OFFENE IMMOBILIENFONDS

Die gut 80 Milliarden Euro schweren offenen Immobilienfonds sind ins Schlittern geraten, weil größere institutionelle Anleger in der Finanzkrise plötzlich riesige Anteilspakete verkaufen wollten, die Fonds jedoch einerseits nicht ausreichend Liquidität hielten, andererseits auch ihre Immobilien nicht schnell unter Wert verkaufen wollten, um die Rücknahme der Anteile bedienen zu können. Einige Fonds sind deshalb für zwei Jahre auf Eis gelegt, Rückgaben sind in dieser Zeit nicht möglich. Mehrere Fonds mussten sogar aufgeben und wurden liquidiert. Das Gesetz versucht den Spagat zwischen täglich verfügbarem Investment und der Langfristigkeit einer Immobilie: Kleinanleger sollen pro Monat maximal Anteile im Wert von 5000 Euro zurückgeben können, ansonsten jedoch an eine zweijährige Mindesthaltefrist gebunden sein. Will der Anleger höhere Summen verkaufen, muss er im dritten Haltejahr eine Strafgebühr von zehn Prozent, im vierten von fünf Prozent bezahlen.
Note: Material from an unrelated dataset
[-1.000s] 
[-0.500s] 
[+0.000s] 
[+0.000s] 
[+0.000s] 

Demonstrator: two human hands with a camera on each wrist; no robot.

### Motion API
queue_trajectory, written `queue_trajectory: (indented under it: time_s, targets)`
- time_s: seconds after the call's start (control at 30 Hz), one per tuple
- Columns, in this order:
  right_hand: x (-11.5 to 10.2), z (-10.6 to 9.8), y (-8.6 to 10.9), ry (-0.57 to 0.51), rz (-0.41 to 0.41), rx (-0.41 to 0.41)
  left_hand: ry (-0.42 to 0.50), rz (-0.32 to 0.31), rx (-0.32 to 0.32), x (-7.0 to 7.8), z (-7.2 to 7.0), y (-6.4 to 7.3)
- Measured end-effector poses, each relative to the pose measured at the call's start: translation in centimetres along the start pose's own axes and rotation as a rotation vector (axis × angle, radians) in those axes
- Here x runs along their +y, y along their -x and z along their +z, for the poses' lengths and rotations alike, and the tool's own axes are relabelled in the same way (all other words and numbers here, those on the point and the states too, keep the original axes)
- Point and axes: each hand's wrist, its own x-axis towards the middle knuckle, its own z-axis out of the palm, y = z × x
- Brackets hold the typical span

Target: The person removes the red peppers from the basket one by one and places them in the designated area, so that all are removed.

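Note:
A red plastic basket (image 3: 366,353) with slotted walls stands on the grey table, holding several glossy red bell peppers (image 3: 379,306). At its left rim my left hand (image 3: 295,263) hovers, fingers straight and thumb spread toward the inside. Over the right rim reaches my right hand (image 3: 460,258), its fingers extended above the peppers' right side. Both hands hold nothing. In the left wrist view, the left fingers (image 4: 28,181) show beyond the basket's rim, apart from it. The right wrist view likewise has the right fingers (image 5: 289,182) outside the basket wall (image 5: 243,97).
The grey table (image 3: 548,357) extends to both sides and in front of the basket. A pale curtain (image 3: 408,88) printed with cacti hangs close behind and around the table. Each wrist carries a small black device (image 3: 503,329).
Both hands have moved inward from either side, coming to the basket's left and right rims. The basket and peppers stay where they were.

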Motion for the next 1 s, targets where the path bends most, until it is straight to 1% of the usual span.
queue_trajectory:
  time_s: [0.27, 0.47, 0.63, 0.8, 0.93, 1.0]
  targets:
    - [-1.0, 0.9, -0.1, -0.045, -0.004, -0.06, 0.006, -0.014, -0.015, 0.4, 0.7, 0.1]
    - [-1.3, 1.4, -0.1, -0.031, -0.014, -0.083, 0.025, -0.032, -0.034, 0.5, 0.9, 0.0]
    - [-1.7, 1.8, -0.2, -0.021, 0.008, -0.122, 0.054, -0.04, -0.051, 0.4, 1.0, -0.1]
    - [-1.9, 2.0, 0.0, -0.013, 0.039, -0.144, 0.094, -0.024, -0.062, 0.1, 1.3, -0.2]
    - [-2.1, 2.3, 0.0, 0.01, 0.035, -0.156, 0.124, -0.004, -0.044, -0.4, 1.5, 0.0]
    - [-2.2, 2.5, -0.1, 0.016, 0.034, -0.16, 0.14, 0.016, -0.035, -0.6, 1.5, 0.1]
Dies sei „nicht zukunftsweisend“, mahnt Stefan Seip, Hauptgeschäftsführer des BVI. Denn weiter könnten institutionelle Investoren nach der Haltefrist plötzlich große Summen zurückgeben und so die Fonds ins Schlingern bringen. Verfassungsrechtlich bedenklich sei nicht nur, dass das Gesetz auch für Altanleger gelten soll, die die Fonds unter anderen Bedingungen gekauft hätten, sondern auch die zehnprozentige Rücknahmegebühr, die einer „Enteignung der Anleger“ entspreche. Seip: „Das Gesetz schießt über das Ziel hinaus.“ Alternativ schlägt der BVI getrennte Immobilienfonds für private und professionelle Anleger vor.

PRODUKTINFORMATION

Um Anlegern einen schnellen Überblick über Anlage-Grundsätze, Risiko, Kosten oder Ertragsaussichten eines Fonds, eines Zertifikats oder eines Versicherungsprodukts zu verschaffen, verpflichtet der Gesetzentwurf die Finanzinstitute zu sogenannten Produktinformationsblättern. Diese „Beipackzettel“ sollen kurz und verständlich Kernfakten zu einem Finanzprodukt zusammenfassen und so für Transparenz, Vergleichbarkeit und Risikoaufklärung sorgen. Auch die Höhe der an den Berater gezahlten Provisionen muss aufgelistet werden. Verbraucherschützer bemängeln jedoch, dass die Info-Zettel nicht standardisiert sind und nur nach dem Beratungsgespräch ausgehändigt werden müssen. So werden beispielsweise Fonds im Versicherungsmantel einen anderen Beipackzettel liefern als normale Aktien- oder Rentenfonds. Denn die Fondsbranche wird nach einer Richtlinie der EU das standardisierte „Key Investment Document“ oder KID einführen. Dies führe dazu, dass zu ähnlichen Zwecken eingesetzte Produkte für den Anleger doch nicht vergleichbar seien, mahnt der BVI.